By adulthood, these conditioned beliefs and behaviours are well-worn neural pathways in the
brain, held together by unconscious responses and reactions within the bodymind. These patterns
of thinking and behaving certainly don’t make the beliefs true or the behaviours unchangeable –
especially as they were formed in our early years with little logic or reasoning. But without
awareness of them, your client’s patterns will continue to dictate their motivation and actions well
into adulthood, making change quite difficult to stick to.

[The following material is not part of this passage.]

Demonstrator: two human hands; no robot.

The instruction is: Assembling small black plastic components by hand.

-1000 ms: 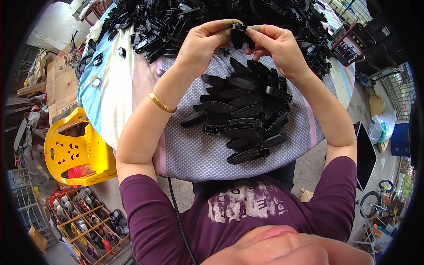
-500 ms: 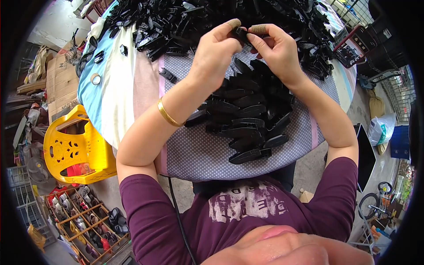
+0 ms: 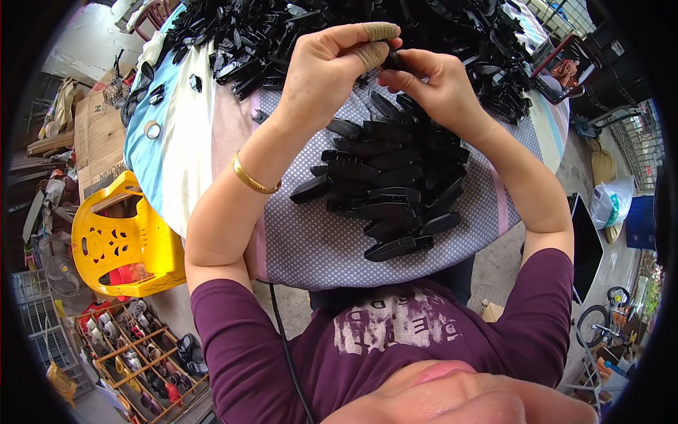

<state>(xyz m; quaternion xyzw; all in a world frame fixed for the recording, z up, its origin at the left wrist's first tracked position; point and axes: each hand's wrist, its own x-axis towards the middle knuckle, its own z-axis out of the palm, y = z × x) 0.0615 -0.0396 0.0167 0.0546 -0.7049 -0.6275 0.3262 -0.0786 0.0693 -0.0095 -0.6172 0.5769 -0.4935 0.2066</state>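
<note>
My left hand (image 3: 321,74), with tan covers on two fingers, and my right hand (image 3: 441,85) meet above the far part of the table. Between their fingertips they pinch a small black plastic part (image 3: 393,62), mostly hidden by the fingers. Below them lies a stack of long, curved black plastic pieces (image 3: 385,173), overlapping in rows on the dotted grey cloth. Beyond my hands spreads a large heap of loose black plastic parts (image 3: 247,53). Partly behind my left wrist, a single black part (image 3: 260,116) rests on the cloth.
The round table (image 3: 296,254) wears a striped and dotted cloth. A tape roll (image 3: 152,129) lies at its left side. A yellow plastic chair (image 3: 127,237) stands close on the left, above a shoe rack (image 3: 138,360). Another chair (image 3: 565,67) is at the far right. A black cable (image 3: 282,339) hangs by my body.
My left hand has moved left and turned, so its covered fingers now close over the small part. My right hand has shifted slightly down, its fingers curling in.
</note>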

When a person’s thoughts do not align with what they say they want, it creates incongruence -
when nonverbal behaviour contradicts a person's words. It is necessary to uncover and rewrite
the program so that what they say they want aligns with what they believe in relation to having
what they want, otherwise their motivation to take action will continually be hindered by an inner
conflict and cause self-sabotage.
If your inner critic has been telling you you’re not worthy, deserving or smart enough to do, be or
have what you want, any conscious effort you try to make will not be able to surpass the long-term
hold that your past conditioning has over you – until you become aware of what that conditioning
is.
This is unfortunately why so many people seeking change in their lives remain stuck in self-
sabotaging cycles of repetitive behaviour.
When trying to create change, they focus on only one aspect of changing – setting the goal –
however rarely uncover and confront the patterns that are running in their brain, mind and body
that may oppose what they want and why.
New ways of living and being require programming new ways or patterns of thinking, and
therefore behaving.
Until you understand what the negative mental programming is that underlies your thoughts, fears
and worries, you can want to create change all you like, but your reality won’t align with your
beliefs. That is, until you become aware of your self-talk, identify negative beliefs, challenge their
validity, and reprogram your thinking patterns with conscious, repetitive action.
Remember, it’s your subconscious that’s in the drivers’ seat. Becoming conscious (self-aware) is
key. To learn how to guide your clients in creating real change, you must first experience this ability
for yourself.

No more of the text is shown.